▶ _WHAT TO DO_
Lines of the records that hold the word "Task" are to be counted; give the number and nothing more.

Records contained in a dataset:
>>

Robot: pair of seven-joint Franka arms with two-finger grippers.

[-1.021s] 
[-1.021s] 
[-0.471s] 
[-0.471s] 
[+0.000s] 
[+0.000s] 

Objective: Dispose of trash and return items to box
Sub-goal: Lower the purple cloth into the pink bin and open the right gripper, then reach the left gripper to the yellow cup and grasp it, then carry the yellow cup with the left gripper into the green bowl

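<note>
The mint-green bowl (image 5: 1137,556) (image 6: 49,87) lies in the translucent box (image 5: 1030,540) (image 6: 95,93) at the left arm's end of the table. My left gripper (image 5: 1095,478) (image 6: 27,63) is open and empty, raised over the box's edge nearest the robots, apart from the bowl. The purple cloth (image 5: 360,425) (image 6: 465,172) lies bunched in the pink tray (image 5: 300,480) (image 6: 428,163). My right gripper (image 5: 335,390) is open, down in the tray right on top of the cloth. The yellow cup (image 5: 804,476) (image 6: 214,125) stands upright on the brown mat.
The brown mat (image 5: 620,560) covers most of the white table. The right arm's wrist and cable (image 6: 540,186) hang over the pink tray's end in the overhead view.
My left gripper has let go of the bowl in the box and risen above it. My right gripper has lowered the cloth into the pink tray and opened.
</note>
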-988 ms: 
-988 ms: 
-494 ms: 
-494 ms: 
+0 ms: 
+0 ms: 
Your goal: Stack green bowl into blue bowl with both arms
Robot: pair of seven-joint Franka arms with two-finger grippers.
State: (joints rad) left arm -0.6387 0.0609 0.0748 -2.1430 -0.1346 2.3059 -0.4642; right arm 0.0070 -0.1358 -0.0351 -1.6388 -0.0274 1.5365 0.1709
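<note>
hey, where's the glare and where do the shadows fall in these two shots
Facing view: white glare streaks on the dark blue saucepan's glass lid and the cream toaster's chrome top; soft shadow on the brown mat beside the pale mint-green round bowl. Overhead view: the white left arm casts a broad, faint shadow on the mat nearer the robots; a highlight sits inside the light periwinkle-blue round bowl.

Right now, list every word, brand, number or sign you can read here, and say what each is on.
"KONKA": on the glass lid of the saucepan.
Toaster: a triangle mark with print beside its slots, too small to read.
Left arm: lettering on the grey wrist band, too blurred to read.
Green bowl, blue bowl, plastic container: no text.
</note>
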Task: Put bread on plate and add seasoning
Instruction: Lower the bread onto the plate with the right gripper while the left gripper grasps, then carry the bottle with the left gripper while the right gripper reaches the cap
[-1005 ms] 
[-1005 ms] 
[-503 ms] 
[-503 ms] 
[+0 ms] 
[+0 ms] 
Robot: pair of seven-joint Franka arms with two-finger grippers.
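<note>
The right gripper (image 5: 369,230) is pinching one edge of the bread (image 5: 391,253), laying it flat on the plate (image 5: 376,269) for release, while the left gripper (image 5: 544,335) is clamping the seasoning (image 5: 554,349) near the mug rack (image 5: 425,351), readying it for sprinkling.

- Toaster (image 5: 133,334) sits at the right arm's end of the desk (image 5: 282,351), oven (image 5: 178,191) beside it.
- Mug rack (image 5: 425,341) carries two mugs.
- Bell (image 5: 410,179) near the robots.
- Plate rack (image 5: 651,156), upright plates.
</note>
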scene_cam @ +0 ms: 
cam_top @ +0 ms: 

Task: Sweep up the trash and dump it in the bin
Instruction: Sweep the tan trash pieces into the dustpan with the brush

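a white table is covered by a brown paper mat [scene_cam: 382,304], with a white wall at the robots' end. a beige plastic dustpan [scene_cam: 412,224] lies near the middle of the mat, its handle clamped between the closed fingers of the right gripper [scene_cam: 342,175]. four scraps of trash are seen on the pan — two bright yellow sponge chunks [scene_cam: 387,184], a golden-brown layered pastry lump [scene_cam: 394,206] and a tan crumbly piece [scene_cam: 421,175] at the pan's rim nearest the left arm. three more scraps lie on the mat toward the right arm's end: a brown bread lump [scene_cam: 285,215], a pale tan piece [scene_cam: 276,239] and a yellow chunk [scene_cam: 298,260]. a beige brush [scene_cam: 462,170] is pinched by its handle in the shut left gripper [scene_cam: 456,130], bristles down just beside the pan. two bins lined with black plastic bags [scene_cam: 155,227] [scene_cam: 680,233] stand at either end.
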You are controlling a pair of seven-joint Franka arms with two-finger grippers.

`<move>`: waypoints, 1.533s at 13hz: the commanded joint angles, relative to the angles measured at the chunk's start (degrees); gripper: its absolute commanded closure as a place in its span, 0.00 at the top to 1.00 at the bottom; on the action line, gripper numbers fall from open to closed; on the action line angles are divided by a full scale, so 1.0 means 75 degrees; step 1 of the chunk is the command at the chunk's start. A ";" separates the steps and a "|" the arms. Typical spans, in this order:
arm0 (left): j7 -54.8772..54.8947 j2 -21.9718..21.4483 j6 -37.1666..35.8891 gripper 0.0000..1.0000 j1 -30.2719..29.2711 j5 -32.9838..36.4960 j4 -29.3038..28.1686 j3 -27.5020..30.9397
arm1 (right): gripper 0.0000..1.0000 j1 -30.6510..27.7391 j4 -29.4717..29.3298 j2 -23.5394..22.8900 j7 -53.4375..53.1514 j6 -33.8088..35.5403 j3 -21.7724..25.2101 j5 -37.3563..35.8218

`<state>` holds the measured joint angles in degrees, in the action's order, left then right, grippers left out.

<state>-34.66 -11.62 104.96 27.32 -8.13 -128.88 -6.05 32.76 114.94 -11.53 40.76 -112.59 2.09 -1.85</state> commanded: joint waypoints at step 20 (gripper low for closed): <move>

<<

▶ _RESPONSE AREA_
2